DENVER — A night that was about the two goalies the Islanders have invested their hopes in ended in triumph for both.
A victory for Patrick Roy in his return to Colorado.
A victory for Ilya Sorokin in his return to the crease.
And a much-needed victory for the Islanders, who avoided a third straight loss to open the season and will head to St. Louis at NHL .500 (1-1-1) after a 6-2 win over the Avalanche on Monday night at Ball Arena.
Not too bad for a night’s work.
Sorokin, for all the worry about his physical health and how the way last season ended might have affected him mentally, looked just fine from the first shot of the night — a Nathan MacKinnon wrister he turned aside easily — onward.
Playing behind a defense that was quietly a bright spot through those first two games, Sorokin looked unfazed and was his usual unrelenting self, stopping 32 shots and turning in a highlight-reel save on John Ludvig’s second-period chance, splaying both legs out to stop the puck with his left pad.
More than anything else that’s happened through the first nine periods of this season, that is — by some margin — the most important for the Islanders’ chances of contending.
This was, though, not a night when the Islanders needed their goalie to bail them out all too much.
Aside from the first five minutes or so, during which Colorado built up a 6-1 shot advantage, the Islanders had the better of the home side.
All four lines appeared at ease with each other after the first two games were marked by fits and starts.
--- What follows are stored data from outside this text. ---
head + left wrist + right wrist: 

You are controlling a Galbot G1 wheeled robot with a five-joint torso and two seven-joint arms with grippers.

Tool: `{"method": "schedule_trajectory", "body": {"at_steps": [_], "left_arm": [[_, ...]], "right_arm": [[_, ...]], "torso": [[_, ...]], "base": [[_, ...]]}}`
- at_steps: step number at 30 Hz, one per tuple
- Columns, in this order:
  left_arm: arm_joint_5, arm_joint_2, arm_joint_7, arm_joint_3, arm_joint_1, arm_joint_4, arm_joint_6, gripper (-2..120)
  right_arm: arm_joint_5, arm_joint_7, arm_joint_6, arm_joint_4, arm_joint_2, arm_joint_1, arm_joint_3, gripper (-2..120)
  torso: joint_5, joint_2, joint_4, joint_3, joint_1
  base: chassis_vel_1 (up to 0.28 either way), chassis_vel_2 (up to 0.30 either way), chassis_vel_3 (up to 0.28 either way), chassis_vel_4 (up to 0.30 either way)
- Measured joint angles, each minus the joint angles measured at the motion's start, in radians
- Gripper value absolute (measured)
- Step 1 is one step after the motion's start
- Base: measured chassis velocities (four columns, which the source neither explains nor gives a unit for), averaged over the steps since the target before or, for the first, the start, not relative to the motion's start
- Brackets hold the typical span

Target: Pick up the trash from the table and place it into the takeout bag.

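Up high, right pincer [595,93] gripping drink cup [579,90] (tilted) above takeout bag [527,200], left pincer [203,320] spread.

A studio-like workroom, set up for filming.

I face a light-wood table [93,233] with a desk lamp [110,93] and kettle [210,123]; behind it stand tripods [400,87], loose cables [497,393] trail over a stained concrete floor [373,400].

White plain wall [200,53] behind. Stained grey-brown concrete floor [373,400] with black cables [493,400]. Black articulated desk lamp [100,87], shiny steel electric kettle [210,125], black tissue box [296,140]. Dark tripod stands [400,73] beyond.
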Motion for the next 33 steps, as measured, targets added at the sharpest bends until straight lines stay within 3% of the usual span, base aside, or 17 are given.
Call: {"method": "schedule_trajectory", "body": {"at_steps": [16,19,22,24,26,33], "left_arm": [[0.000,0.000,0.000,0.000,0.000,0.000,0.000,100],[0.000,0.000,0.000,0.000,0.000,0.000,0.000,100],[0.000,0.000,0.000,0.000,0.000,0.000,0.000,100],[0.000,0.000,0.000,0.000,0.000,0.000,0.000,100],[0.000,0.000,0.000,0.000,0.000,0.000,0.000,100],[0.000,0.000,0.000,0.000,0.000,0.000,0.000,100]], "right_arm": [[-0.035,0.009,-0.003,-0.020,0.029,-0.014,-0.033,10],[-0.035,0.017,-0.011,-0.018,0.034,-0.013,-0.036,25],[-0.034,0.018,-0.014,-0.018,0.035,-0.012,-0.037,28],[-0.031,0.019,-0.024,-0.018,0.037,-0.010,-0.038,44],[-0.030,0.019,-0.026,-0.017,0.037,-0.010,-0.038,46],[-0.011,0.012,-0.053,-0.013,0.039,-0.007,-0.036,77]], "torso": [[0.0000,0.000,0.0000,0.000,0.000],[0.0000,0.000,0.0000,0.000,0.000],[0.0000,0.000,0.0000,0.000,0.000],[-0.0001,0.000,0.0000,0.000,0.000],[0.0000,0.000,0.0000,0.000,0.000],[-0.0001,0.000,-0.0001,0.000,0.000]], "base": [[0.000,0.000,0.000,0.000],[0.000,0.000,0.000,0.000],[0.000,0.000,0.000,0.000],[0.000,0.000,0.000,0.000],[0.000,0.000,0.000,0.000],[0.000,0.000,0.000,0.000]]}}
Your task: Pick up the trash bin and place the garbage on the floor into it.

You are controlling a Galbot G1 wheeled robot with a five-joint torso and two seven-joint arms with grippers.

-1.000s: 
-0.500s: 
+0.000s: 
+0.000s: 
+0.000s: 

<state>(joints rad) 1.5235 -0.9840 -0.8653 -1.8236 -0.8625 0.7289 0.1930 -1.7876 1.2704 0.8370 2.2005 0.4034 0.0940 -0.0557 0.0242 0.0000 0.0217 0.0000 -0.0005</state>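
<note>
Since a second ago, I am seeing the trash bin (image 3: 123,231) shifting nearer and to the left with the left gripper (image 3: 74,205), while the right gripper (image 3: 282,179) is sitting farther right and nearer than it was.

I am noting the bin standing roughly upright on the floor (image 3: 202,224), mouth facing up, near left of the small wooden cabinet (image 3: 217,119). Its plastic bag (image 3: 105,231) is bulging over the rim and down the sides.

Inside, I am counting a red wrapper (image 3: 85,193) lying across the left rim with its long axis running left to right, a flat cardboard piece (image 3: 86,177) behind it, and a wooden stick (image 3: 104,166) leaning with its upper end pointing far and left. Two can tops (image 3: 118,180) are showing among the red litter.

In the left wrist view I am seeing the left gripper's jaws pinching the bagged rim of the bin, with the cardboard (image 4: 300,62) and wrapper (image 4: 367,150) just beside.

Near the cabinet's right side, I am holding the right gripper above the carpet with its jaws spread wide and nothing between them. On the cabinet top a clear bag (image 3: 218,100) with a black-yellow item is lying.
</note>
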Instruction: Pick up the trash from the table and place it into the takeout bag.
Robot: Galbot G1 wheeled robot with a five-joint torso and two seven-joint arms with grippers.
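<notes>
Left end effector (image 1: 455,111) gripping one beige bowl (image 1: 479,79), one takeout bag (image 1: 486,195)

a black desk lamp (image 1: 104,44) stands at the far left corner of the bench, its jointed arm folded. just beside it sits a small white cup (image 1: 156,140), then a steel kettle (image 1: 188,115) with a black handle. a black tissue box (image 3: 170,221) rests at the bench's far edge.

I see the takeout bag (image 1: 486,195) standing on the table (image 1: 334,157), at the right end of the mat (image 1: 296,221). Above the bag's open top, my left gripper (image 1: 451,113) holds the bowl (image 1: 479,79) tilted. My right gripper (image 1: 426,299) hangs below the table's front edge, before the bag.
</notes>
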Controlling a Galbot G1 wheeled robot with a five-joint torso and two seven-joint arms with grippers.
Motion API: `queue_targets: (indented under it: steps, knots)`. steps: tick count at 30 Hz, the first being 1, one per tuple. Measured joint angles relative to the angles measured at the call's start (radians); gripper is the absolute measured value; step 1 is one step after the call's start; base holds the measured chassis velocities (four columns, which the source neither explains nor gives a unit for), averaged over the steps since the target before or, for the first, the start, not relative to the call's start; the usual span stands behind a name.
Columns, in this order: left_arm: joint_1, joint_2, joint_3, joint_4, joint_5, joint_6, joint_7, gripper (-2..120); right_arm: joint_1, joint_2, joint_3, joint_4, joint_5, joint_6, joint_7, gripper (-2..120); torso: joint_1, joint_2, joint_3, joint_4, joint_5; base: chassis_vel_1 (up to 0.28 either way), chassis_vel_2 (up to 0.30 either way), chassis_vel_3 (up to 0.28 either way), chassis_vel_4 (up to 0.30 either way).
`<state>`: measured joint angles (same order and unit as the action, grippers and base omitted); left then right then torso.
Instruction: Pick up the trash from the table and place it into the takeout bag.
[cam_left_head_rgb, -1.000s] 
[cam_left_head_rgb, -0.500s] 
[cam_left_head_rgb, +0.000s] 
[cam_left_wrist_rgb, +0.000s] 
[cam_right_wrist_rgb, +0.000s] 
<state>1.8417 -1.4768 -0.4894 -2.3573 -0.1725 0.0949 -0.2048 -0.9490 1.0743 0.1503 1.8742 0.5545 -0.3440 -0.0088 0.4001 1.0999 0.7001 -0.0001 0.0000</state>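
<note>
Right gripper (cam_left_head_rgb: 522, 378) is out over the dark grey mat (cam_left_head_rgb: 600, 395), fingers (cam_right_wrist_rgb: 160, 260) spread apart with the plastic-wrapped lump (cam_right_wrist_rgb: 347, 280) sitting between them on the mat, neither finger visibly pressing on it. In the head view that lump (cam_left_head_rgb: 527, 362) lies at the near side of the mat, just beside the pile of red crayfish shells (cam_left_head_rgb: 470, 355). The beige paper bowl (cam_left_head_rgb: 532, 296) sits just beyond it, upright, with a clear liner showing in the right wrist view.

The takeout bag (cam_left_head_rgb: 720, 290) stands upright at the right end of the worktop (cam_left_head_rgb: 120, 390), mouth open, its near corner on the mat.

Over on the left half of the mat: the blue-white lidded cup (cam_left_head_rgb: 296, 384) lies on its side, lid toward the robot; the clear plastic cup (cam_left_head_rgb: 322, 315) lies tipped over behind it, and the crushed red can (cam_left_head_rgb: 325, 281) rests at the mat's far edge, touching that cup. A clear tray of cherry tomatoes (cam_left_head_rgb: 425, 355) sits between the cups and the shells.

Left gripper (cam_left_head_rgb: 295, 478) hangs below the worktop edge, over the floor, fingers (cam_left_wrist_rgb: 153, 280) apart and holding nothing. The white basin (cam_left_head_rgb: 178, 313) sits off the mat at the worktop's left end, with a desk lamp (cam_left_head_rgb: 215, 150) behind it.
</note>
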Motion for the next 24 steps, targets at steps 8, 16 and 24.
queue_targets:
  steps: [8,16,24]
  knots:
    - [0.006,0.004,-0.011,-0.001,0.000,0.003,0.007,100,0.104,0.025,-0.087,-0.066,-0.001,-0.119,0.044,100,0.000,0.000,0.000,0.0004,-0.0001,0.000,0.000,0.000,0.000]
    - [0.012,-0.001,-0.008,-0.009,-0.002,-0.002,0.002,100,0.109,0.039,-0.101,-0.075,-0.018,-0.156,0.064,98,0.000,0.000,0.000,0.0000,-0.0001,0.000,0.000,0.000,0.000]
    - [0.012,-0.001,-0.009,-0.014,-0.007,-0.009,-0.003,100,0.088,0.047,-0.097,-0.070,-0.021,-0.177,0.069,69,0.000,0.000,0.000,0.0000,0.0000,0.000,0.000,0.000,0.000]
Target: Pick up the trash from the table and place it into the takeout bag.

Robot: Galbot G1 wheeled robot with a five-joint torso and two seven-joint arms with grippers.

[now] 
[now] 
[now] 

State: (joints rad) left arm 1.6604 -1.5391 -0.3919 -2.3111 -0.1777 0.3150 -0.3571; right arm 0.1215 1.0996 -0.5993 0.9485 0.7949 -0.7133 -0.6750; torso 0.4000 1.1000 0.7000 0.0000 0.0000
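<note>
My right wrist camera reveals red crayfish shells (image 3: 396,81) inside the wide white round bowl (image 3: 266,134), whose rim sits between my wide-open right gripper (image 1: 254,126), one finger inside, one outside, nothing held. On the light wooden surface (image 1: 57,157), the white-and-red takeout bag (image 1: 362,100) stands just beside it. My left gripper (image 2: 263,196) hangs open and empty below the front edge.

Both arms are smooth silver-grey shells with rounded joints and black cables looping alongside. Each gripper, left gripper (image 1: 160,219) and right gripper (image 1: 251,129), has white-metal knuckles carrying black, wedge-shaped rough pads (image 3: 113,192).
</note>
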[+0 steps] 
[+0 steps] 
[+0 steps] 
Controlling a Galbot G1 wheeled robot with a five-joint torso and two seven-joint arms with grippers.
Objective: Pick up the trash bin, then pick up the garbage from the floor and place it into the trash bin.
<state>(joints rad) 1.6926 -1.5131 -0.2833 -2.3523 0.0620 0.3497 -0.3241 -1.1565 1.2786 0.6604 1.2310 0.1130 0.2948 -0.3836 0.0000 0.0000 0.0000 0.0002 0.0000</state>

The Islanders played sound 200-foot hockey, cycling the puck with ease on one end and keeping Colorado away from the middle of the ice on the other, making things easy for Sorokin in turn — at least until a late onslaught with the Islanders holding a three-goal lead.
Brock Nelson, who uncharacteristically had yet to score coming into the night, got on the scoresheet twice within three minutes during the second period, first by mugging Cale Makar and finishing a one-on-zero chance for a shorthanded goal, then by skating through Mikko Rantanen and Oliver Kylington before a silky move past Alexandar Georgiev.
That made it 4-1 before the third period started, and unlike the opener against Utah, there was no meltdown incoming, though one did threaten with Casey Mittelstadt’s goal 39 seconds into the third, right after a Colorado power play expired.
Anthony Duclair, however, put an end to any worries by taking Alexander Romanov’s feed to the crease and finishing around Georgiev to make it 5-2. Mat Barzal added an empty-net goal late.
The only real moments of peril in this one came in those opening few minutes. Calum Ritchie got behind Oliver Wahlstrom for a tap-in goal 1:01 into the night, threatening to force the Islanders into an unrecoverable spiral.
But this is still a veteran team and one facing a goalie that came into the night with plenty of questions of his own in Georgiev.
It took just 5:33 for Anders Lee to tie it, poking in his own rebound at the right post. With under 90 seconds left in the first period, Kyle Palmieri gave New York the lead after Georgiev’s stick check on the rush ended up putting the puck right back onto Palmieri’s stick.
It’s just one win — and even if this season goes off the rails, it will be one of many.
But the first one is always a relief.
This one, perhaps, more so than usual.